The question can be asked: Is this movement of federal, state and local police forces toward militarization part of the unpublished UN agenda to coopt American civilian police forces? Do these civilian agencies really need the immense firepower provided by their military weapons in the "War on Drugs", or is it another "war" to which they are looking?
Lest it fail to be observed, America is not the only nation that is the focus of the globalist new order in its attempt at ultimate control of populations. Recently, the Canadian Parliament passed a bill called "C-68". Within the enactment, which is touted as gun control legislation, are provisions that many legal observers consider draconian. Says one legal scholar, "C-68 gives breathtaking powers to government." Among those powers it is claimed that C-68 authorizes or provides for:
...entry, search and seizure without warrant where no crime is known or suspected [FA s. 99].

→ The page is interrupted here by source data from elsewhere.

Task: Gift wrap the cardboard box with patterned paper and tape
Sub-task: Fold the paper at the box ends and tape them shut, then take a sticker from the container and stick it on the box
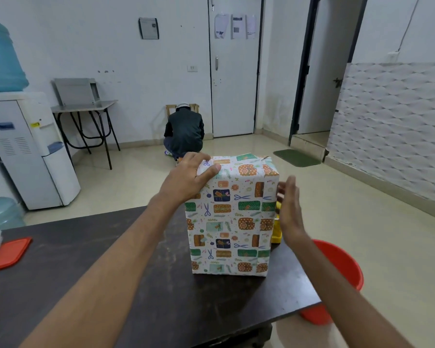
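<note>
Yellow obj point(276, 231) half behind wrapped box point(231, 222)

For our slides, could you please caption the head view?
Left hand grips the upright box wrapped in patterned paper; right hand open beside it.

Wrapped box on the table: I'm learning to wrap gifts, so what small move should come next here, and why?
Probably bring the right hand flat onto the right side of the box to smooth the paper. The left hand already grips the top left corner, steadying the upright box on the table, while the right hand is open beside that side, seemingly not touching it.
</note>
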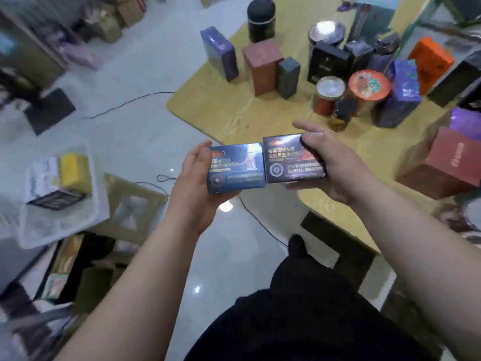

...warrants to enter private homes to search and seize where no crime is known or suspected [FA s. 99 and 101].
...imprisoning anyone who refuses to help search his own home, or refuses to answer a question put to him before he has opportunity to seek legal advice, [FA s. 100 and 107].
...a sentence of up to five years imprisonment for expressing an opinion, even where the opinion is inadmissible in a court of law [Criminal Code amendment, s.107(3) and (1)
The assertion made by the Protocols, that master document driving the globalism agenda, seems prescient, almost prophetic in its centuries-old, circumspective when it declared,
The intensification of armaments, the increase of police forces - are all essential for the completion of the...plans. What we must have is that there should be, in all the States of the world, besides ourselves, only the masses of the working class, a few millionaires devoted to our interests, police and soldiers.
*The Posse Comatatus Act, Title 18, U.S.C, Section 1385, is a law, comprised of only a single sentence of fifty-two words that makes it illegal to use "any part" of the U.S. Military (personnel or equipment) against U.S. citizens, the violation of which can result in a fine and imprisoned for up to two years.